# Task goal
Go through the listing below and reproduce it word for word.

┄┄┄┄┄┄┄┄┄┄

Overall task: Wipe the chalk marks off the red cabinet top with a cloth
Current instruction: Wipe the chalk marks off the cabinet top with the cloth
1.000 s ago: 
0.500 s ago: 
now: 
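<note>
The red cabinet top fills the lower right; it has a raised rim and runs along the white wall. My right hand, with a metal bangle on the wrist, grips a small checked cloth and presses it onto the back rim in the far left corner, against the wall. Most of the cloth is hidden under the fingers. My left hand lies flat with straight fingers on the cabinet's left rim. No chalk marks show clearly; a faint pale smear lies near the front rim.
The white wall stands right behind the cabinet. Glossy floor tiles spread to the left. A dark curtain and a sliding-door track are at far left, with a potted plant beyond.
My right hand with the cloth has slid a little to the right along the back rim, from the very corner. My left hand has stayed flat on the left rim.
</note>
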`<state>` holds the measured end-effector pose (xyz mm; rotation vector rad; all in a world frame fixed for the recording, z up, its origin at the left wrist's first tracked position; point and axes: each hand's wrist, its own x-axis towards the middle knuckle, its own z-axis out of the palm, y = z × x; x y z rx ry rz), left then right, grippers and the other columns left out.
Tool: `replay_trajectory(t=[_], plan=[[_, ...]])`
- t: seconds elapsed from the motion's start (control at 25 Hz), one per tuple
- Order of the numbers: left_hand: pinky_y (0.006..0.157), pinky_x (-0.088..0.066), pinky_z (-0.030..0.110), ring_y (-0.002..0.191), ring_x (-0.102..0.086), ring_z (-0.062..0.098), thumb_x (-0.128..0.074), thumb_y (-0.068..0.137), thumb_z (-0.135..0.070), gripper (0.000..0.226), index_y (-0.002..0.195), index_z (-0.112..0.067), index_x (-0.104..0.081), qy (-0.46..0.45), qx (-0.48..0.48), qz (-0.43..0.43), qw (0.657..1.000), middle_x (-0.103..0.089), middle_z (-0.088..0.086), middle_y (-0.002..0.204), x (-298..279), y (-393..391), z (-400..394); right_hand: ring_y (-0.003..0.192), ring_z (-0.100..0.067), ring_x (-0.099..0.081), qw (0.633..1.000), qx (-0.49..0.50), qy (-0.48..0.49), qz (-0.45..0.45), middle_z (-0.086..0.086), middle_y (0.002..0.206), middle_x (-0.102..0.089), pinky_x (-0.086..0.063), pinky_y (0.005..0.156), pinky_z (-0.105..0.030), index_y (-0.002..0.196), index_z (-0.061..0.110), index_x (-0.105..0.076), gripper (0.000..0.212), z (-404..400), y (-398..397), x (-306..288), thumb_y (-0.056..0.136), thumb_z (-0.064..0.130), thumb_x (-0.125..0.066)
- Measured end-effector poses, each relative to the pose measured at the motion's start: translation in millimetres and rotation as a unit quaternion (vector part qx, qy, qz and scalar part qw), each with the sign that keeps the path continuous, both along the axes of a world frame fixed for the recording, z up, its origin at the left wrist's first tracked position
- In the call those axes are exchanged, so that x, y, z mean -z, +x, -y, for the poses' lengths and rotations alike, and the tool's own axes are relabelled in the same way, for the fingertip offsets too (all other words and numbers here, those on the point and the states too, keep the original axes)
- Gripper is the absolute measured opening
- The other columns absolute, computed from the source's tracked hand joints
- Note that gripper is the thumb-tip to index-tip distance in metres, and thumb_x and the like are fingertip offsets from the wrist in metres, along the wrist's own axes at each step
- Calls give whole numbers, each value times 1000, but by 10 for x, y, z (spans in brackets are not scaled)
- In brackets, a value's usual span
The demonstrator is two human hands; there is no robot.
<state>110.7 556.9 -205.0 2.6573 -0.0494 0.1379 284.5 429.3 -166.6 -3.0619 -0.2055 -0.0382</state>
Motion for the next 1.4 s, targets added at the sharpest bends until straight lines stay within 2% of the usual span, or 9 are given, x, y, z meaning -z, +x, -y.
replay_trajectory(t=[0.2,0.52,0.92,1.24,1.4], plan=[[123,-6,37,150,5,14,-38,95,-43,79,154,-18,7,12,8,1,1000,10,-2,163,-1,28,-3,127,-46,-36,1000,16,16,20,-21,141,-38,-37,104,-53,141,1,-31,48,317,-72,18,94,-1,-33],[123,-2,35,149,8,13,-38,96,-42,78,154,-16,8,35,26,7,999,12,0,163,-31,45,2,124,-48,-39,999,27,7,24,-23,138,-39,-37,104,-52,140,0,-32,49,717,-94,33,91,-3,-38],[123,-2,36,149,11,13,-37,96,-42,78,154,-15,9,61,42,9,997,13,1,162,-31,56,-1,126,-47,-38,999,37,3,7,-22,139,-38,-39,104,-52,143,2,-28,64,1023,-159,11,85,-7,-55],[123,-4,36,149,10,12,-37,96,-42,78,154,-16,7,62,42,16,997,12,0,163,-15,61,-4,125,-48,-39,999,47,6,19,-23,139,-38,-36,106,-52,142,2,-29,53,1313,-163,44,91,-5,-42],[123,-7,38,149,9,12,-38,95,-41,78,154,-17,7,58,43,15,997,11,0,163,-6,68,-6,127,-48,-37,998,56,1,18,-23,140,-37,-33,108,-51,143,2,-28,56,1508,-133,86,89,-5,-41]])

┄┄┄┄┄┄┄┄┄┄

# Solution for this task
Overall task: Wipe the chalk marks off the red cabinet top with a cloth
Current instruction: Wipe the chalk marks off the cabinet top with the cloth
1.000 s ago: 
0.500 s ago: 
now: 
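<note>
The red cabinet top fills the lower right; it has a raised rim and runs along the white wall. My right hand, with a metal bangle on the wrist, grips a small checked cloth and presses it onto the back rim in the far left corner, against the wall. Most of the cloth is hidden under the fingers. My left hand lies flat with straight fingers on the cabinet's left rim. No chalk marks show clearly; a faint pale smear lies near the front rim.
The white wall stands right behind the cabinet. Glossy floor tiles spread to the left. A dark curtain and a sliding-door track are at far left, with a potted plant beyond.
My right hand with the cloth has slid a little to the right along the back rim, from the very corner. My left hand has stayed flat on the left rim.
</note>
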`<state>` holds the measured end-effector pose (xyz mm; rotation vector rad; all in a world frame fixed for the recording, z up, its origin at the left wrist's first tracked position; point and axes: each hand's wrist, its own x-axis towards the middle knuckle, its own z-axis out of the palm, y = z × x; x y z rx ry rz), left then right, grippers and the other columns left out.
Tool: `replay_trajectory(t=[_], plan=[[_, ...]])`
- t: seconds elapsed from the motion's start (control at 25 Hz), one per tuple
- Order of the numbers: left_hand: pinky_y (0.006..0.157), pinky_x (-0.088..0.066), pinky_z (-0.030..0.110), ring_y (-0.002..0.191), ring_x (-0.102..0.086), ring_z (-0.062..0.098), thumb_x (-0.128..0.074), thumb_y (-0.068..0.137), thumb_z (-0.135..0.070), gripper (0.000..0.226), index_y (-0.002..0.195), index_z (-0.112..0.067), index_x (-0.104..0.081), qy (-0.46..0.45), qx (-0.48..0.48), qz (-0.43..0.43), qw (0.657..1.000), middle_x (-0.103..0.089), middle_z (-0.088..0.086), middle_y (-0.002..0.204), x (-298..279), y (-393..391), z (-400..394); right_hand: ring_y (-0.003..0.192), ring_z (-0.100..0.067), ring_x (-0.099..0.081), qw (0.633..1.000), qx (-0.49..0.50), qy (-0.48..0.49), qz (-0.45..0.45), middle_z (-0.086..0.086), middle_y (0.002..0.206), middle_x (-0.102..0.089), pinky_x (-0.086..0.063), pinky_y (0.005..0.156), pinky_z (-0.105..0.030), index_y (-0.002..0.196), index_z (-0.061..0.110), index_x (-0.105..0.076), gripper (0.000..0.212), z (-404..400), y (-398..397), x (-306..288), thumb_y (-0.056..0.136), thumb_z (-0.064..0.130), thumb_x (-0.125..0.066)
- Measured end-effector poses, each relative to the pose measured at the motion's start: translation in millimetres and rotation as a unit quaternion (vector part qx, qy, qz and scalar part qw), each with the sign that keeps the path continuous, both along the axes of a world frame fixed for the recording, z up, its origin at the left wrist's first tracked position
- In the call those axes are exchanged, so that x, y, z mean -z, +x, -y, for the poses' lengths and rotations alike, and the tool's own axes are relabelled in the same way, for the fingertip offsets too (all other words and numbers here, those on the point and the states too, keep the original axes)
- Gripper is the absolute measured opening
- The other columns absolute, computed from the source's tracked hand joints
- Note that gripper is the thumb-tip to index-tip distance in metres, and thumb_x and the like are fingertip offsets from the wrist in metres, along the wrist's own axes at each step
- Calls give whole numbers, each value times 1000, but by 10 for x, y, z (spans in brackets are not scaled)
- In brackets, a value's usual span
The demonstrator is two human hands; there is no robot.
<state>110.7 556.9 -205.0 2.6573 -0.0494 0.1379 284.5 429.3 -166.6 -3.0619 -0.2055 -0.0382</state>
Motion for the next 1.4 s, targets added at the sharpest bends until straight lines stay within 2% of the usual span, or 9 are given, x, y, z meaning -z, +x, -y.
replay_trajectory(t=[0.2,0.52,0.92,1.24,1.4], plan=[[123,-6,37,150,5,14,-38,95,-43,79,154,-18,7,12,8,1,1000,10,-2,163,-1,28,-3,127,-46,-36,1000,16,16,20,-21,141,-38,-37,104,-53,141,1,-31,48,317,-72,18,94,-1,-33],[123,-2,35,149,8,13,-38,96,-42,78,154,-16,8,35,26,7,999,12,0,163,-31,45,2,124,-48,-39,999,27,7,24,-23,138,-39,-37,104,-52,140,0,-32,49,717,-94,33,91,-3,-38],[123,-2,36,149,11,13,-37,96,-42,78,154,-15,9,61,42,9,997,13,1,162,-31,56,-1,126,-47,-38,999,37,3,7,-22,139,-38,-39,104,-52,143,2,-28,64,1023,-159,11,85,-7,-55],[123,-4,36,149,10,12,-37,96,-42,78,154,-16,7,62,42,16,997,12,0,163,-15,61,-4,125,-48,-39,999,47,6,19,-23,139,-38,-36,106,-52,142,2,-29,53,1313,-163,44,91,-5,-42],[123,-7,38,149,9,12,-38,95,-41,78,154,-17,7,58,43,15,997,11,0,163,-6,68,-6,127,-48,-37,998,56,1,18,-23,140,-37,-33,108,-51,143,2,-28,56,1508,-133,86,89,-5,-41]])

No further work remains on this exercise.